The `score` method is the same as used above. This method may be used with k-fold MAPIE fitting which fits a model and then gives us prediction sets across the whole test set by using k-fold calibration/test. 

In [None]:
# Define classifier
classifier = LogisticRegression()
mapie_score = MapieClassifier(estimator=classifier, method='score', cv=5)
# Fit classifier and get predictions
mapie_score.fit(X_train, y_train)
y_pred, y_set = mapie_score.predict(X_test, alpha=0.05)
# Remove redundant dimension (used if more than one alpha is used)
y_set = np.squeeze(y_set)
# Show first 5 instances
print(y_set[0:5])

Get coverage.

In [None]:
# Full coverage
cov = classification_coverage_score(y_test, y_set)
setsize = classification_mean_width_score(y_set)
print(f'Coverage: {cov:0.2f}')
print(f'Avg. set size: {setsize:.2f}')

In [None]:
# Get class-wise performance
print('Class wise performance')
print(class_wise_performance(y_test, y_set, n_classes))

## Method adaptations

The method may be adapted in various ways:

- *Adaptive methods* can be better when some examples are easier to classify than others, or when there is easy confusion between groups (tigers vs lions, for example). These can produce large sets, but RAPS (Regualirised Adaptive Prediction Sets) includes a penalty to reduce this problem.

- *Group-balanced* conformal prediction guarantees coverage for groups in the data. If there are separate groups where it is essential to get equal coverage (e.g. race), then calculate thresholds for each group separately. This method relies on having sufficent data for reliable subgroups.

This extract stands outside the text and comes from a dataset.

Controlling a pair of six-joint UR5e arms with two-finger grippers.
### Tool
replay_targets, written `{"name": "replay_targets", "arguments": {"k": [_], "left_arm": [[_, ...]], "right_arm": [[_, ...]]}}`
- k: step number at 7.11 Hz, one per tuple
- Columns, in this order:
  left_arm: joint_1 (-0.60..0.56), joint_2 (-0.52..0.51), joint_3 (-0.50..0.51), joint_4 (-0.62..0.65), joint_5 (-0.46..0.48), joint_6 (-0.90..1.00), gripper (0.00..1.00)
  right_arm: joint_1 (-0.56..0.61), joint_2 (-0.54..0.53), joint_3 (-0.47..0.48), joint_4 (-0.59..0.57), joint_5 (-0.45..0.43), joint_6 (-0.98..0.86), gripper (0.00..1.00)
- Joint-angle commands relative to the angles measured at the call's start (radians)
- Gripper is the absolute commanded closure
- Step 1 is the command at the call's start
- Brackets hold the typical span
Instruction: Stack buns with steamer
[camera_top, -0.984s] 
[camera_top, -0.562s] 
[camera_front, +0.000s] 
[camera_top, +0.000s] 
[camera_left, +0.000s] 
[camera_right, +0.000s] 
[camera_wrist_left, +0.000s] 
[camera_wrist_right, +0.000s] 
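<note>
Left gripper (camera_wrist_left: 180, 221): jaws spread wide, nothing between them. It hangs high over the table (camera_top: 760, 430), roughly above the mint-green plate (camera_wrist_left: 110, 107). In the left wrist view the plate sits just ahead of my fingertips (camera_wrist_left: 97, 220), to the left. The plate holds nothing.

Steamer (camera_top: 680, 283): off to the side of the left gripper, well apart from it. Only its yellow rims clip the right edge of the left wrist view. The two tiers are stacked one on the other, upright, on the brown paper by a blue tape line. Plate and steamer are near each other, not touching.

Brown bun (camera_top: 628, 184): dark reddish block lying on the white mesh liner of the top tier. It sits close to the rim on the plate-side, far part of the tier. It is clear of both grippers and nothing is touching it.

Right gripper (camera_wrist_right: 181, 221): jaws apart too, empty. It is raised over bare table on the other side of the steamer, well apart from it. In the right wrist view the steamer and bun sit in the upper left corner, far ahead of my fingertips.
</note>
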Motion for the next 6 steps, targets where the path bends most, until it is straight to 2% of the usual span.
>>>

- *Class-conditional* conformal prediction guarantees coverage for all classes. This uses class as the grouping method. This can tend to increase set size as coverage must be for all classes, and the the most difficult class to classify may be 'triggered' most.

- *Top K* gives fixed size prediction sets. It selects $k$ instances that have the lowest non-conformity score.

Some of these methods require prefitting of a model with calibration, rather than being able to use MAPIE's k-fold method.